Hello again. Currently I'm starting my service asynchronously (as described in org.jboss.msc.Service.start()) :
- in Service.start( StartContext context ) method I'm calling context.asynchronous()
- then I'm spawning a new thread taken from managedThreadFactory and passing the StartContext there
- after everything is started I'm calling context.complete() from the thread
- however when exception is caught inside the new thread I'm calling context.failed( new StartException( e ) );
This sounds generally correct.
e.g.
ServiceTarget target = ...;
ServiceName name = ...;
Service service = ...;
ServiceBuilder<?> builder = new AsyncServiceConfigurator(name).build(target);
builder.setInstance(service).install();
Question: what is the expected behavior of container when I call context.failed(...) ?
From the perspective of the ServiceContainer, the ServiceController.getState() method of the failed service will return State.START_FAILED and the failure cause will be available via getStartException().
From the perspective of the singleton service mechanism, If the target service fails to start, it will remain in START_FAILED state until the next singleton election. No dependent services will start, and any on-demand dependencies will return to their previous state.
Should it try again activating the service or it simply marks service as failed and all it does is not activating dependent services?
You can certainly retry a failed service, however, the ServiceController<?> instance returned via singleton service installation is not the controller of your service, but rather the controller for the singleton service mechanism itself. Thus, calling getState() on that ServiceController instance will always return UP.
However, you can reference the actual service using the ServiceName returned by ServiceController.getServiceName().append("singleton").
Thus, you could try something like:
ServiceTarget target = ...;
SingletonPolicy policy = ...;
ServiceName name = ...;
Service service = ...;
ServiceController<?> controller = policy.createSingletonServiceConfigurator(name).build(target).setInstance(service).install();
controller.getServiceContainer().getService(name.append("singleton")).addLifecycleListener(new LifecycleListener() {
@Override
public void handleEvent(ServiceController<?> controller, LifecycleEvent event) {
if (event == LifecycleEvent.FAILED) {
int retries = ...;
try {
while (retries-- > 0) {
controller.getStartException().printStackTrace(System.err);
controller.retry();
container.awaitStability(timeout, unit);
}
} catch (InterruptedException e) {
Thread.currentThread().interrupt();
}
}
}
));
Is it somehow configurable to make container try activating service again?
Not currently. Honestly, you are the first person to ask about this.
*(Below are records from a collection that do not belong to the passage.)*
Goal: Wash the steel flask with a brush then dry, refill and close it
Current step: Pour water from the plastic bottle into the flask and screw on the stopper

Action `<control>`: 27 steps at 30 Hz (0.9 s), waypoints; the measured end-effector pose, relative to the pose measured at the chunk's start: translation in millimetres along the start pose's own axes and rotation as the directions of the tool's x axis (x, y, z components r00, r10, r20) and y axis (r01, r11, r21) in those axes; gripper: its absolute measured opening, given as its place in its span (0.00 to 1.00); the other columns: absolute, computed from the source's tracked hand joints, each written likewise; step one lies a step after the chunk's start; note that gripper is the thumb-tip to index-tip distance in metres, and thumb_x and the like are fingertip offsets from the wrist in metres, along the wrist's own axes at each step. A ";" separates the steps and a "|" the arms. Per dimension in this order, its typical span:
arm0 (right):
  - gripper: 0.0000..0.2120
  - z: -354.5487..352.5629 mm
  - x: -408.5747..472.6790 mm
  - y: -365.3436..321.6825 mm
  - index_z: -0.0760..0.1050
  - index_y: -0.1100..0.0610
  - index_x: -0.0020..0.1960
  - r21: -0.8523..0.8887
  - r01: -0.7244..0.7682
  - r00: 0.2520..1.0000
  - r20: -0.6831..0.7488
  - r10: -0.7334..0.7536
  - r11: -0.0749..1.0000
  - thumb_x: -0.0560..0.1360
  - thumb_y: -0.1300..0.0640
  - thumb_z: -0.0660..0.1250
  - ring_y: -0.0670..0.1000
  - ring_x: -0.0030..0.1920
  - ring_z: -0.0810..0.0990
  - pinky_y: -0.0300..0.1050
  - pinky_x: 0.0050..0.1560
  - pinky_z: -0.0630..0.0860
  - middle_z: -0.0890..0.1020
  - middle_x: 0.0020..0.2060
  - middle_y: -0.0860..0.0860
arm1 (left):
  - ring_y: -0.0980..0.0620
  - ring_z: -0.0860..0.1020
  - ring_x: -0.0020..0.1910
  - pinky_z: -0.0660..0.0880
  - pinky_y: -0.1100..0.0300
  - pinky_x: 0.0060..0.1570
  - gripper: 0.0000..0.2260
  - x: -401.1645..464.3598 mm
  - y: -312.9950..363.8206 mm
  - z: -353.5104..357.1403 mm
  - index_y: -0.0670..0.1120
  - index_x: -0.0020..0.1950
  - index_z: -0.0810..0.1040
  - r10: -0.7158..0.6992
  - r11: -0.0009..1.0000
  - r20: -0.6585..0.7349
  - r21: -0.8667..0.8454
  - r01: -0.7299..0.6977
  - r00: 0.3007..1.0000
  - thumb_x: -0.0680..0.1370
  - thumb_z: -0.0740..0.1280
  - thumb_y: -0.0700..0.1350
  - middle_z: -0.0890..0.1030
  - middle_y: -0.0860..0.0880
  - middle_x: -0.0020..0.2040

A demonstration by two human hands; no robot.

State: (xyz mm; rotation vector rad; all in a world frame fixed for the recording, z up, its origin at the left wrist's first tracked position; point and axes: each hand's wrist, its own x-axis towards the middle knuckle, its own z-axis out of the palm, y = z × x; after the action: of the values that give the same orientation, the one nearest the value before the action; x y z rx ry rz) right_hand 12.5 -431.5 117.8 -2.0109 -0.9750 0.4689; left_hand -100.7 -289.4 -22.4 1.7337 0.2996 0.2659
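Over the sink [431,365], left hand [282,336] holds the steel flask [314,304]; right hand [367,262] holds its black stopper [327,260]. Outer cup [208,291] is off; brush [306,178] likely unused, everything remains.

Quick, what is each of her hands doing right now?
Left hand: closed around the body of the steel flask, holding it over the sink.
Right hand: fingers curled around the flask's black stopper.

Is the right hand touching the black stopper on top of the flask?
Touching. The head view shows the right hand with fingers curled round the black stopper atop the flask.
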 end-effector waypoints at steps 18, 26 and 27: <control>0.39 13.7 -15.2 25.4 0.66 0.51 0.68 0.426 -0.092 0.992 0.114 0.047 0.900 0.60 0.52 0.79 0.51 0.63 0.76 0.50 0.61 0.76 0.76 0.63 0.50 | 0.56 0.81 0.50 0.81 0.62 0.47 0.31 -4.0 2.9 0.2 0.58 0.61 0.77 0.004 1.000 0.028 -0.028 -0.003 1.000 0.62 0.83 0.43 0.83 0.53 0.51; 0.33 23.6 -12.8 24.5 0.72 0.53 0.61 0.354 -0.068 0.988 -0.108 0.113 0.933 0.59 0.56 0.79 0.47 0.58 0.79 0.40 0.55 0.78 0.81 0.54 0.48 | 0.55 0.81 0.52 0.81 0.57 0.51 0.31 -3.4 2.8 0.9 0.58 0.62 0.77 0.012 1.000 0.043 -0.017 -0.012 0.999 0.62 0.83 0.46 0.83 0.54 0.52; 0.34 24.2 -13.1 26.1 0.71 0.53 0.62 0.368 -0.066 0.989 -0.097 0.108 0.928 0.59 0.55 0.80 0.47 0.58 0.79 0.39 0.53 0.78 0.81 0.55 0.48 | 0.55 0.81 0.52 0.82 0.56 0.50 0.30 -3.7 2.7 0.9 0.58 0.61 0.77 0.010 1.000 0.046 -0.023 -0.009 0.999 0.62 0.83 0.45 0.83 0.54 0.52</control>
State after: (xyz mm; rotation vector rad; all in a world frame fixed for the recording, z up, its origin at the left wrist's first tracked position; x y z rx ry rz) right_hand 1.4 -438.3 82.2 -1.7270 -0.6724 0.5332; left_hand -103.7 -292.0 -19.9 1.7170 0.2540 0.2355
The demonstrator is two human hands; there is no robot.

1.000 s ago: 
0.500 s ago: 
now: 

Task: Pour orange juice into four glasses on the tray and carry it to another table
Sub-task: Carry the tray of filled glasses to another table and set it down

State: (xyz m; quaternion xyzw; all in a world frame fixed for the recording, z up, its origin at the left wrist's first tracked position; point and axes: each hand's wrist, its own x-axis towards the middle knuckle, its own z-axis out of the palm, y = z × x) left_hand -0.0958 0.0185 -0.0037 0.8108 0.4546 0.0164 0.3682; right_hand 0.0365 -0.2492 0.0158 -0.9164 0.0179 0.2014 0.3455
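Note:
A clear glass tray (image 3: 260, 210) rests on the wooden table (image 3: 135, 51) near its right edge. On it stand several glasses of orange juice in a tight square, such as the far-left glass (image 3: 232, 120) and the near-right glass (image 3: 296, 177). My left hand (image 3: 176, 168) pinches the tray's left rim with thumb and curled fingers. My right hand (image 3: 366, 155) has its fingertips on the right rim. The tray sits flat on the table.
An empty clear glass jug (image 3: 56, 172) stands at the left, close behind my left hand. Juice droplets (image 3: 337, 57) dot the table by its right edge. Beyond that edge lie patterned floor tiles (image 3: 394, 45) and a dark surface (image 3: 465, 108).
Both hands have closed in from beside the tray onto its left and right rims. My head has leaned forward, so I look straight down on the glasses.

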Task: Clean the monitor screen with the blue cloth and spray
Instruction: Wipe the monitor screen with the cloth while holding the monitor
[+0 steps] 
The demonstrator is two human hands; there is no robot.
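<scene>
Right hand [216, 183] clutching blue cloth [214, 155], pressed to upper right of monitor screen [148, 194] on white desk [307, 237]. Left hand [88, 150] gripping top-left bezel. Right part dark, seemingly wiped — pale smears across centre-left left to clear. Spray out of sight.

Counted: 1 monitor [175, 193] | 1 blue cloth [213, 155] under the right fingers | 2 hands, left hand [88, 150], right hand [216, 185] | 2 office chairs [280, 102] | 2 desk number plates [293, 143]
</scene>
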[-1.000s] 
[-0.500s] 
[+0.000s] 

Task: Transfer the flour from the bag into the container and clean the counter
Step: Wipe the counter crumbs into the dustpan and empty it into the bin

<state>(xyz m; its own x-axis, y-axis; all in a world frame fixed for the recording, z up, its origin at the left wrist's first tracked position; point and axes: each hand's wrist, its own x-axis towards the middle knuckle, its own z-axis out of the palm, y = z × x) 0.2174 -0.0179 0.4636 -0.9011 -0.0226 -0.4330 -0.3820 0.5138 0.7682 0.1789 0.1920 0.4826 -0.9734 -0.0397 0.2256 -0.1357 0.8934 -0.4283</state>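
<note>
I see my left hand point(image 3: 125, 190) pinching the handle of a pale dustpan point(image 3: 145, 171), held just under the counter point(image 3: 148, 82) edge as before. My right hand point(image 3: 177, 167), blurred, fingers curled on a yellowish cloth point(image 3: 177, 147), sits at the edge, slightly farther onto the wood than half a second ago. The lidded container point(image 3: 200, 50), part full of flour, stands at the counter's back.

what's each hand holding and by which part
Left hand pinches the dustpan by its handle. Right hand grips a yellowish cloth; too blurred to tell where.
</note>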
Perhaps it makes sense to be able to configure a stability duration and a number of retries such that the above logic is executed automatically, something like:
/subsystem=singleton/singleton-policy=default:write-attribute(name=stability-timeout, value=5000) // In milliseconds
/subsystem=singleton/singleton-policy=default:write-attribute(name=start-retries, value=1) // default is 0
If not then if I want to activate the service myself (e.g. after some time e.g. 15sec) and succeed should I use the StartContext that was passed to me in the very beginning and call context.complete() ?
You should be able to insert a TimeUnit.sleep(15) in the above logic. If some kind of back-off interval is useful, we could instead express "retries" as a list of back-off intervals.
e.g.
/subsystem=singleton/singleton-policy=default:write-attribute(name=start-retry-intervals, value=[0, 10, 100]) // In milliseconds
Would it be useful if, on ultimate failure (after any retries) of the elected node to start its service, the singleton policy continually run elections (progressively removing failed nodes from the current set of election candidates) until some node is able to start its service, or until a quorum can no longer be reached, or a topology update triggers a new election? e.g.
/subsystem=singleton/singleton-policy=default:write-attribute(name=failover-election, value=true) // default is false
(I try to think of a better name)
WDYT?